Benoit Henrion 01/07/2010 21:11



merci!



michel 30/06/2010 23:04



Salut Benoit,


bravo pour ce superbe reportage.


On attend la suite avec impatience ...


Michel



Benoit Henrion 01/07/2010 08:40



merci michel! la suite en fin de semaine. j'espère que tu as pu voir des choses, les flamands au parc peut-être?



Cécile Ramaekers 29/06/2010 10:13



  j'ai l'impression de me répéter mais quelles sublimes, fantastiques photos !!! J'ADORE ! J'aime particulièrement
celles où il se "casse" le cou, où il se muscle les ailes, où on peut voir la différence de tailles entre les sexes, où il se font un bisou, où il se "prend le bec"...


Il est clair que si nous avions leur vision, bien des choses ne pourraient plus nous échapper (on ne pourrait plus dire "ah je ne l'avais pas vu ;) )
A vitesse comparable, je préfère nettement admirer un vol en piqué de pélerins que la formule 1 haha


Chez moi, à Bruxelles, ces rapaces extraordinaires s'en sortent plutôt bien au niveau nidification, de plus en plus de sites sont utilisés et ce, même en plein centre ville (St Gudule) où des
caméras ont même été installées pour suivre l'évolution et où un bus d'information et des gens sont mis à dispositions pour répondre aux questions des admirateurs.

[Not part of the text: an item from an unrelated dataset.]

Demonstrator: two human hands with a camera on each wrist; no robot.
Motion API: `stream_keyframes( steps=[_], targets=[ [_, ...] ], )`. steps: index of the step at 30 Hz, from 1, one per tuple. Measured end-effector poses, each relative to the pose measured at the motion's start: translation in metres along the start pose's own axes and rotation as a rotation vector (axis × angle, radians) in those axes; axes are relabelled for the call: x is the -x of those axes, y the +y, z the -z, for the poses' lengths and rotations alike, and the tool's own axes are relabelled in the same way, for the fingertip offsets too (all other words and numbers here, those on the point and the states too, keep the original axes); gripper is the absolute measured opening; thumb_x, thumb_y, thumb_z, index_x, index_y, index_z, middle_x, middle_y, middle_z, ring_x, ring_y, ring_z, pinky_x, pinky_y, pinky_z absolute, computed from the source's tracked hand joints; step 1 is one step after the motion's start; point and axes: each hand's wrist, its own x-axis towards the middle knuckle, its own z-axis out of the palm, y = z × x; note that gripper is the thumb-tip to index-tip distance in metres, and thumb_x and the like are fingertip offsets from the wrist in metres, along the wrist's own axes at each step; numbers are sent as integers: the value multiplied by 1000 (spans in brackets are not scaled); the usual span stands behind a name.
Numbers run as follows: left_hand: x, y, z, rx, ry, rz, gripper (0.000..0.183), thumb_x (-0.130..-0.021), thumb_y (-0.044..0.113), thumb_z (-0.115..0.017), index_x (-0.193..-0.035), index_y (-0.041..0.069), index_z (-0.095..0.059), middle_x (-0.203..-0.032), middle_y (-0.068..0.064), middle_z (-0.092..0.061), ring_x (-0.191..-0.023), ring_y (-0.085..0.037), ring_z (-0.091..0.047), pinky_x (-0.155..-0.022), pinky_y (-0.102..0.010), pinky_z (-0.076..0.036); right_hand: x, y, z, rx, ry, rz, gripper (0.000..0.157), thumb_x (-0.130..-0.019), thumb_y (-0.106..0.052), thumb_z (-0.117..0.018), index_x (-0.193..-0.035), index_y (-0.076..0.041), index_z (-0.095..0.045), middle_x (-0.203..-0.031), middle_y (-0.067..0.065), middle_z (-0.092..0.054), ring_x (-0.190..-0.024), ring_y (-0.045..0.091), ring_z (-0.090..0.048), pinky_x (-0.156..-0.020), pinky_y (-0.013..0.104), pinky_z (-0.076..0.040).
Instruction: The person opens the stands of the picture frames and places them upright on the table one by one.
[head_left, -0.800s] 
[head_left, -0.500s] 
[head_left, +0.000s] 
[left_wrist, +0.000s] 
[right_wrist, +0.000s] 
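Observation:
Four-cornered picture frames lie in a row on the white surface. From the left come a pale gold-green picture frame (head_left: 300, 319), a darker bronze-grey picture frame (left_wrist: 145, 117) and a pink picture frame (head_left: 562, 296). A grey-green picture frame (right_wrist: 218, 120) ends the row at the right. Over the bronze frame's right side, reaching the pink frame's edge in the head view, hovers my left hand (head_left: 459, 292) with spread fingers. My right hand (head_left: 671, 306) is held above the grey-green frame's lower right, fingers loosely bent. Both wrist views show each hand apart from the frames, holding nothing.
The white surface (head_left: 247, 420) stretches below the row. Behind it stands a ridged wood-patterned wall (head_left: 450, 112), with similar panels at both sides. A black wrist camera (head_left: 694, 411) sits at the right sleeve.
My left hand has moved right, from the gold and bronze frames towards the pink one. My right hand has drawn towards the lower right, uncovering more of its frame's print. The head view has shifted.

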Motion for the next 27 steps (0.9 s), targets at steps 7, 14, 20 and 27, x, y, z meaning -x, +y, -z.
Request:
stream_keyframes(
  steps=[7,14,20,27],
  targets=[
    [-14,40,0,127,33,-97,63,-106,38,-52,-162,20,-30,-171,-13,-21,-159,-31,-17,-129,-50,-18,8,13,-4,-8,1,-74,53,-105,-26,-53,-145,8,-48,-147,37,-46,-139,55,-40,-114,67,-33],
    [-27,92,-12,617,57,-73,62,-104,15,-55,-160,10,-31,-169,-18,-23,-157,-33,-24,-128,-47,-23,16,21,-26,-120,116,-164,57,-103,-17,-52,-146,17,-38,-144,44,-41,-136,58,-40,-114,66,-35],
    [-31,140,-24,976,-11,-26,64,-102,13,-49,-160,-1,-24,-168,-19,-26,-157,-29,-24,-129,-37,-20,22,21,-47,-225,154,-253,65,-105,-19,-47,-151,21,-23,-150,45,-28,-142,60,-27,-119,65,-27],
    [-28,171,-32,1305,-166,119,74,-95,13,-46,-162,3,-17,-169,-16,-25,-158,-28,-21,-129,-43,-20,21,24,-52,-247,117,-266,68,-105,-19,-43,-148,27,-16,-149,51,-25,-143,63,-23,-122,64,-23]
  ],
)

Mais je préfère de loin, le
site de vos photos (un peu plus naturel je vais dire).


Il est intéressant de décortiquer les restes des repas du pélerin...à Bxl, on a vu que le couple de la cathédrale apprécie les marouettes!!! Le rapace a plus de chances que nous de dénicher cet
oiseau rare! Mais cela dit, s'il figure au menu cela veut dire que cette espèce se porte aussi mieux qu'autrefois.


A bientôt et merci pour ces superbes images (et commentaires)



Benoit Henrion 29/06/2010 17:28



merci pour ce beau message plein d'encouragements! et c'est intéressant d'avoir des nouvelles des pèlerins belges et de leur menu!